** WHAT IS EXPECTED **
Scan the lines below for the string "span" and copy every one that has it.

[Collected data]
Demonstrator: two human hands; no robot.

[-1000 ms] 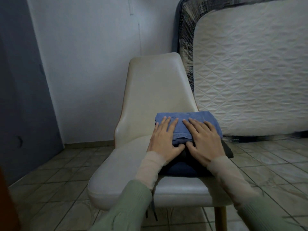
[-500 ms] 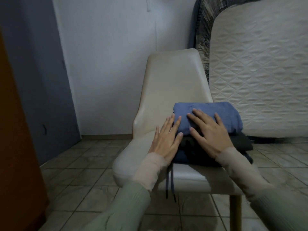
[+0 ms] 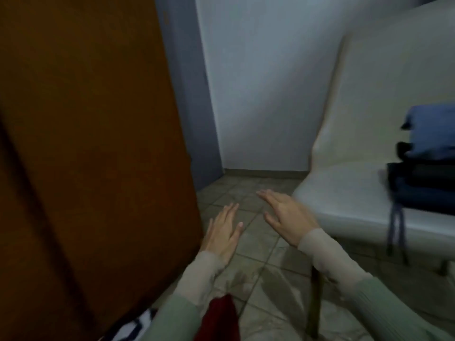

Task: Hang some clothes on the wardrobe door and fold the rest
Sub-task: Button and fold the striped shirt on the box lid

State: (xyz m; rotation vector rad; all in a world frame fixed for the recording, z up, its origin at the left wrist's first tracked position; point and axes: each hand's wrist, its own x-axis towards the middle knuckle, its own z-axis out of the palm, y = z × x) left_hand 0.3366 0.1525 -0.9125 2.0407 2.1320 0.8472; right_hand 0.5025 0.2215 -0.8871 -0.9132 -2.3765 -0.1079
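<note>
On the chair seat, right of view: we find a stack of folded clothes (image 3: 426, 168), a blue garment (image 3: 433, 130) uppermost, darker pieces beneath, the whole resting on the cream chair (image 3: 349, 193).
Drawstring: a pair of cords (image 3: 395, 232) hangs from the stack over the seat's front edge.
Left hand (image 3: 222, 235): we note it flat, fingers straight, holding nothing, above the tiled floor (image 3: 258, 274) and just beside the brown wardrobe door (image 3: 93, 143).
Right hand (image 3: 286, 216): likewise spread and empty, near the front corner of the seat, apart from the stack.
Remaining items: a red cloth (image 3: 218, 318) and a black-and-white patterned cloth (image 3: 136, 326) show at the bottom edge; we cannot tell their kind or how they lie.
Stage: we judge the folded stack done with and further clothes due for hanging or folding.
Handling: we expect the clothes to be light, limp and non-slippery, sagging wherever unsupported. For hanging, we advise taking a garment at shoulders or waistband with both hands; the stack, if moved, wants support from underneath.
Risk: the loose cords could snag and drag the stack off.
</note>
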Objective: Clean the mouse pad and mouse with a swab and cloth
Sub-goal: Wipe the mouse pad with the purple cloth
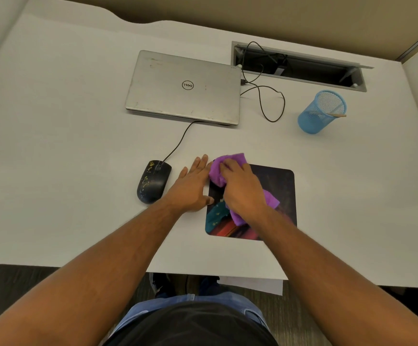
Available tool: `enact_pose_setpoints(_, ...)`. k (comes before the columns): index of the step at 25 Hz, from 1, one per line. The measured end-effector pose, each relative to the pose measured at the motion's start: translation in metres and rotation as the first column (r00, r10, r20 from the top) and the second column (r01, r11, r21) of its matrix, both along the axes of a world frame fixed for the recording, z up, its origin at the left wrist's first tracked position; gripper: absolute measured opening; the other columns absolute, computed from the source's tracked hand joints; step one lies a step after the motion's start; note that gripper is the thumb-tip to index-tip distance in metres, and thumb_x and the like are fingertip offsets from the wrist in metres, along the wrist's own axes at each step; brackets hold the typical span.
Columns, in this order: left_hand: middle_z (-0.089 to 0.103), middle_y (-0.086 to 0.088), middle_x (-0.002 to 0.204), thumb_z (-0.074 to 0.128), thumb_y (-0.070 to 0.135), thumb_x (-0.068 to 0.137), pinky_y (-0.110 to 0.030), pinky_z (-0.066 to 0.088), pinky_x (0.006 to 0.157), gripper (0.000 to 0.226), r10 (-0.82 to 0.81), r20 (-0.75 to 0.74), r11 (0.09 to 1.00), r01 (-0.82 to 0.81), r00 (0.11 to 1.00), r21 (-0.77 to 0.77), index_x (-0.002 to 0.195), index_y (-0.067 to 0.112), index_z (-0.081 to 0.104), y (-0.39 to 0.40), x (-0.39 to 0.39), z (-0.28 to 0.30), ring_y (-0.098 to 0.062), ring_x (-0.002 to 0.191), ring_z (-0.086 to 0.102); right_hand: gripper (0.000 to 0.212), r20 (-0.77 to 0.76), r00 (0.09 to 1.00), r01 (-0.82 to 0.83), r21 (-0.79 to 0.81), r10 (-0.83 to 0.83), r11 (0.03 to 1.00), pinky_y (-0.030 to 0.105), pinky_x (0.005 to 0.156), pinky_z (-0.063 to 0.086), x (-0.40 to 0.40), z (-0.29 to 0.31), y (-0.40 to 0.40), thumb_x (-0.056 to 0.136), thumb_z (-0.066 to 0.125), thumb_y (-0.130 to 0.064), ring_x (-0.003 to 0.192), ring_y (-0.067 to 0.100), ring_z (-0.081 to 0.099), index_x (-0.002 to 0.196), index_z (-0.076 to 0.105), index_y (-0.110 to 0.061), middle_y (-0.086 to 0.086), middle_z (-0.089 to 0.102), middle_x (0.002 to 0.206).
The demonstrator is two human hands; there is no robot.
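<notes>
A dark mouse pad (277,196) with a colourful print lies on the white desk. My right hand (242,191) grips a bunched purple cloth (219,171) and presses it onto the pad's far left corner. My left hand (193,186) lies flat on the desk with straight fingers, touching the pad's left edge. A black wired mouse (153,181) with yellowish smears sits to the left of my left hand. A thin stick, possibly the swab (335,114), leans in the blue mesh cup.
A shut silver laptop (183,88) lies behind the mouse, its cable trailing to it. A blue mesh cup (320,113) stands at the back right. An open cable hatch (300,66) with black wires sits behind it. The desk's front edge (203,270) runs near my body.
</notes>
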State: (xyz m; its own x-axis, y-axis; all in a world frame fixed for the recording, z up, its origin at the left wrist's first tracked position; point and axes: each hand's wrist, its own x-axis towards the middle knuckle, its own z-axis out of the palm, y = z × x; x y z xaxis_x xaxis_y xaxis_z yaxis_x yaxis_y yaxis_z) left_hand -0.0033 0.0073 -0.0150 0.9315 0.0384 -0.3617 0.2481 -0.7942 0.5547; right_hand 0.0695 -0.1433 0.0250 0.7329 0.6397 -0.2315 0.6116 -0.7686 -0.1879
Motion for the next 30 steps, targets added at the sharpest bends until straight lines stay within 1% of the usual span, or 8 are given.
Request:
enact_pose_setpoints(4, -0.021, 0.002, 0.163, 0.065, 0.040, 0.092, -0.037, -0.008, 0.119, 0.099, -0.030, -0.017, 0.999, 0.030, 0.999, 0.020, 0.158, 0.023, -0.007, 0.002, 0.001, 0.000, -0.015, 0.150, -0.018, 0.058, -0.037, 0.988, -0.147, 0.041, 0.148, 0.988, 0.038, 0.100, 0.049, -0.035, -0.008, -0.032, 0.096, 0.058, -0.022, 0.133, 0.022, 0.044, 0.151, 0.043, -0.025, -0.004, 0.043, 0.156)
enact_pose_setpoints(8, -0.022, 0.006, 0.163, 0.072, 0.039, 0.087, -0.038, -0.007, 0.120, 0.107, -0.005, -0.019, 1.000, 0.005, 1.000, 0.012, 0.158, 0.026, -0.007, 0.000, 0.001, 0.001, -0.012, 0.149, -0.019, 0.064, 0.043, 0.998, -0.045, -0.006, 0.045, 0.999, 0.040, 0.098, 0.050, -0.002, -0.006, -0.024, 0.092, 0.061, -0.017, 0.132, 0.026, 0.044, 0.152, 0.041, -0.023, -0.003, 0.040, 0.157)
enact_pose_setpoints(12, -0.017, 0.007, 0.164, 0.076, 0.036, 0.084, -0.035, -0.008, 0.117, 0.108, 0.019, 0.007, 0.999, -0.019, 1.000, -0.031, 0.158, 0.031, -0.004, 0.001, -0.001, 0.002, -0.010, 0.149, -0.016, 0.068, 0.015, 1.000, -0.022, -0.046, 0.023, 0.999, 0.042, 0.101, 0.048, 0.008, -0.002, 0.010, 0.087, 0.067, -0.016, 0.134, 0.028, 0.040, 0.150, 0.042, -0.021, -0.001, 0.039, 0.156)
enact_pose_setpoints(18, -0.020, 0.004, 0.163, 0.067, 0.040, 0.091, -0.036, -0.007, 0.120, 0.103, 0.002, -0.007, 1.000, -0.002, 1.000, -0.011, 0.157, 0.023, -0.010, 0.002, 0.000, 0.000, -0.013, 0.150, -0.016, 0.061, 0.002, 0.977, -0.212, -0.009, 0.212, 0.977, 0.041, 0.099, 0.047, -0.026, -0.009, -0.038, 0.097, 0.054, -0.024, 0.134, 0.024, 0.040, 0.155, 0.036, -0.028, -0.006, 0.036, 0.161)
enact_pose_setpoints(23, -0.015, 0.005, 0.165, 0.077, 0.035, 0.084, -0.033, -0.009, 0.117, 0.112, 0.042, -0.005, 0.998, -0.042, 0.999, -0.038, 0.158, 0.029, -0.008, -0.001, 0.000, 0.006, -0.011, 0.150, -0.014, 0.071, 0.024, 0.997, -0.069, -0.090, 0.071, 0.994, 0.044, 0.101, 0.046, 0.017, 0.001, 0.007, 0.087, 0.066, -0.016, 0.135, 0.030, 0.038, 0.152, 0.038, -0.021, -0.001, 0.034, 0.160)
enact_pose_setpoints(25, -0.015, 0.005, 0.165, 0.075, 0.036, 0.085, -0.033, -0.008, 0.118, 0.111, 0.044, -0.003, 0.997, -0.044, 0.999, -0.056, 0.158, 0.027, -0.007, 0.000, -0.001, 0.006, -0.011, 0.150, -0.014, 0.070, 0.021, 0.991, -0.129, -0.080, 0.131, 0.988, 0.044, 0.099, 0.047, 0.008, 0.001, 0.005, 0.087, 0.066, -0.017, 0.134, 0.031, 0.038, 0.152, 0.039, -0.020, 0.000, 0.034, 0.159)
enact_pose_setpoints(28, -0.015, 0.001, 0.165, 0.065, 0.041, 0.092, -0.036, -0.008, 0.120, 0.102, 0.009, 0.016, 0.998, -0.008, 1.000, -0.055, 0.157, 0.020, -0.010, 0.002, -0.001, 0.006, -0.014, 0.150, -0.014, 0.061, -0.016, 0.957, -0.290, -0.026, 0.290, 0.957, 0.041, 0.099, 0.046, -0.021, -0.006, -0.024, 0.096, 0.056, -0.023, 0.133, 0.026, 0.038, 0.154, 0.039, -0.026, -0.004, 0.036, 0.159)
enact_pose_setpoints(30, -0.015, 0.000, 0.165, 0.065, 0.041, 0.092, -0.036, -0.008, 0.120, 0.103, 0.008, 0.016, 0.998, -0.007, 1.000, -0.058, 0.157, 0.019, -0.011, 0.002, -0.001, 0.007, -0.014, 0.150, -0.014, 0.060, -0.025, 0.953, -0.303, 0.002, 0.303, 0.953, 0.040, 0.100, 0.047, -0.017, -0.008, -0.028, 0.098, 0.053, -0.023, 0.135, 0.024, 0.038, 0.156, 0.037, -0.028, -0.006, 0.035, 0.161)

** COMPLETED EXERCISE **
Available tool: `enact_pose_setpoints(_, ...)`. k (comes before the columns): index of the step at 25 Hz, from 1, one per line. The measured end-effector pose, each relative to the pose measured at the motion's start: translation in metres and rotation as the first column (r00, r10, r20 from the top) and the second column (r01, r11, r21) of its matrix, both along the axes of a world frame fixed for the recording, z up, its origin at the left wrist's first tracked position; gripper: absolute measured opening; the other columns absolute, computed from the source's tracked hand joints; step one lies a step after the motion's start; note that gripper is the thumb-tip to index-tip distance in metres, and thumb_x and the like are fingertip offsets from the wrist in metres, along the wrist's own axes at each step; brackets hold the typical span.
Motion for the next 30 steps, targets added at the sharpest bends until straight lines stay within 1% of the usual span, or 8 are given.

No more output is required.